There was a time when our only weapons against cancer were blunt ones — chemotherapy and radiation that kill diseased cells but do considerable damage to healthy tissue along the way.
Fortunately, a dramatic shift has been occurring. Bold ideas about more-targeted, less-toxic therapies have begun to enter the mainstream. And Dr. David Maloney has played a pivotal role in getting them there.
Maloney is known for dedicating himself with a singular focus to learning the skills he needs to master everything from woodworking to fishing to photography. It’s the same focus he has applied to his dual vocation as a world-renowned researcher and physician over the past decades.
Known for his gentle, compassionate demeanor with his blood cancer patients, Maloney draws on his experiences in the clinic as he conducts his research on new treatments. Now the Leonard and Norma Klorfine Endowed Chair for Clinical Research at Fred Hutch, Maloney's work focuses on developing and improving cancer treatments known as immunotherapies, which harness the power of the body's immune system to fight disease.

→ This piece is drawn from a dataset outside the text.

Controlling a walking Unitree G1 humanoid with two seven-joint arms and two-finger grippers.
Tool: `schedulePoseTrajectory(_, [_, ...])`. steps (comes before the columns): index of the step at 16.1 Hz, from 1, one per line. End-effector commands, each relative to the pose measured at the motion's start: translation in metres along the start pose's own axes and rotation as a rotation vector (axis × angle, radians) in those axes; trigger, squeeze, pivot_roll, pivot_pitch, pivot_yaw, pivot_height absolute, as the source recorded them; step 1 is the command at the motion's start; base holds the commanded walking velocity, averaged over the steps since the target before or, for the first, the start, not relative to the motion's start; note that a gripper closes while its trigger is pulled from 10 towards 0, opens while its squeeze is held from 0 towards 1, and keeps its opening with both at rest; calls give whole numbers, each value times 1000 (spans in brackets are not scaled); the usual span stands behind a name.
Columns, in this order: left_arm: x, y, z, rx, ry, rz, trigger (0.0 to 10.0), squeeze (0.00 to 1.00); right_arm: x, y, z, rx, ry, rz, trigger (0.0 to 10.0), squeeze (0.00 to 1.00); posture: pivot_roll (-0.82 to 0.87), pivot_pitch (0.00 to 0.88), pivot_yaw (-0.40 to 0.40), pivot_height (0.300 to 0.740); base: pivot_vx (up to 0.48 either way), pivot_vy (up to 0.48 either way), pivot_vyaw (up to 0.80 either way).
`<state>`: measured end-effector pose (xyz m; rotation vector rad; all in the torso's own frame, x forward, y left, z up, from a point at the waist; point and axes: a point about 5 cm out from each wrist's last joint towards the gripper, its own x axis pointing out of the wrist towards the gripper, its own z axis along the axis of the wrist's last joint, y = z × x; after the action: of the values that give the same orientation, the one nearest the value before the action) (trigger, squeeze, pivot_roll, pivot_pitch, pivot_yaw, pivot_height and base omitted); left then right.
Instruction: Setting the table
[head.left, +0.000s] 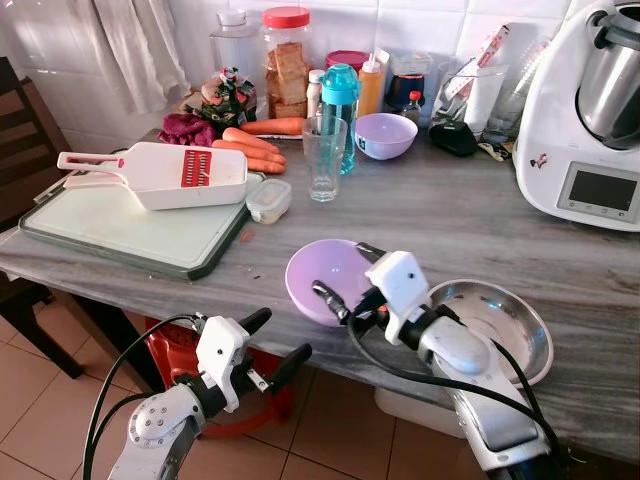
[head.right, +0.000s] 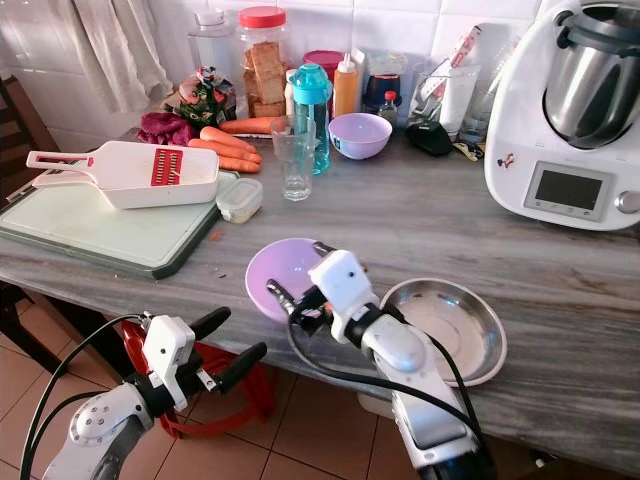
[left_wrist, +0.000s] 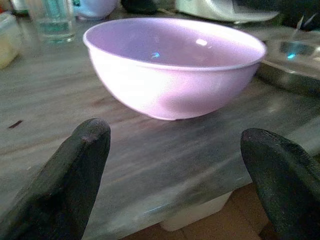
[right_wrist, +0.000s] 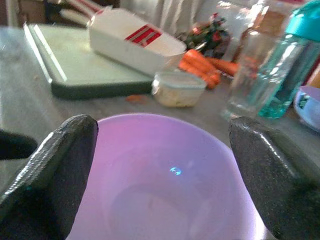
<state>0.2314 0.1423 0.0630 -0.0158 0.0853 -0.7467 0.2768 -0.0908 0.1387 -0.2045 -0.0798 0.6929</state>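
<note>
The right gripper (head.left: 348, 279) is positioned over the near rim of the lilac bowl (head.left: 325, 275), with its two black fingers (right_wrist: 60, 165) spread wide on either side of the bowl opening; no contact with the bowl is discernible. The left gripper (head.left: 272, 345) hangs just off the front edge of the counter (head.left: 450, 210), below the level of the top, with its fingers (left_wrist: 75, 170) also spread wide and directed at the bowl's outer wall; it holds nothing.

The lilac bowl stands upright near the front edge of the counter, roughly at its middle. Just beside it, toward the right end, lies a shallow steel dish (head.left: 495, 325), also at the front edge.

Toward the left end of the counter a green cutting board (head.left: 120, 230) carries a white slicer with a red blade insert (head.left: 165, 172). A small lidded container (head.left: 268, 200) sits at the board's right edge. Behind it stands a clear drinking glass (head.left: 324, 158), with a teal bottle (head.left: 340, 110) just behind. Carrots (head.left: 255, 145) lie near the back edge, and a second lilac bowl (head.left: 385, 135) stands to the right of the bottle. A white kitchen appliance (head.left: 585, 110) occupies the back right corner.
</note>
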Motion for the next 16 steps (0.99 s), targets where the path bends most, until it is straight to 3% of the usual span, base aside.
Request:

As a doctoral and medical student in the early 1980s, Maloney was part of a Stanford University team that made a landmark discovery. They found that it is possible to create and deliver a type of immune protein called a monoclonal antibody that targets a patient's cancer cells — in this case, non-Hodgkin lymphoma — but largely spare normal cells. "At that time there was much skepticism that antibodies would amount to anything," Maloney recalled. "It has ended up now being a mainstay of cancer therapy."
Building on this discovery, Maloney led the initial development and testing of a now-widely used drug called rituximab, which works by targeting a protein unique to many lymphomas. The major benefits of this approach, Maloney said, are that the antibodies are relatively simple to produce in great enough quantities to serve many patients and that they generally produce few toxic side effects. In 1997, the drug became the first antibody-based cancer treatment on the market. It has since been used to treat more than 1 million patients with non-Hodgkin and follicular lymphomas and has helped to propel the development of other antibody-based therapies for a wide range of cancers.
Maloney called the emergence of rituximab “paradigm-changing,” the biggest breakthrough in lymphoma therapy in 25 years.
Since his arrival at Fred Hutch in 1994, Maloney has continued to make breakthroughs for patients. Working with colleagues Drs. Rainer Storb and Brenda Sandmaier, he has helped to develop new and improved procedures for blood stem cell transplants, which can save the lives of patients with a variety of serious blood disorders. Those improvements include the “mini-transplant”, whose reduced intensity has brought the lifesaving power of transplants to older and sicker patients who once were not medically eligible for the procedure. In a mini-transplant, a patient’s own immune system is not entirely destroyed before donor cells are transplanted, which “taught us the immune system is able to eradicate a lot of tumor,” Maloney said.
As the first medical director for cellular immunotherapy at Fred Hutchinson Cancer Center and the Bezos Family Immunotherapy Clinic, Maloney is still focused on making the next big breakthrough: developing personalized therapies in which a patient’s own immune cells are genetically reprogrammed to eliminate their cancer.
Now in early-phase clinical trials, these so-called CAR T cells are astounding Maloney and his colleagues with their activity against advanced blood cancers that have proved intractable to other cancer therapies ― for example, in one trial in acute lymphoblastic leukemia, the complete remission rate soared upwards of 90 percent.
“In early-phase trials, you’re continually learning. You don’t expect results like these from early-phase trials. That’s why these response rates are so extraordinary,” Maloney said.
These T cells target cancer cells because they have been engineered with a synthetic molecule called a CAR, or chimeric antigen receptor. The backbone of a CAR is an antibody, the type of cancer-targeting protein Maloney has worked on for decades.
Looking back on his career so far, Maloney is proud of how he has played a role in transforming cancer care. But he says that what he and his teammates have achieved so far with CAR T cells, and the potential this experimental therapy has for helping patients in the future, is the most exciting thing yet ― “better than all the rest of them put together.”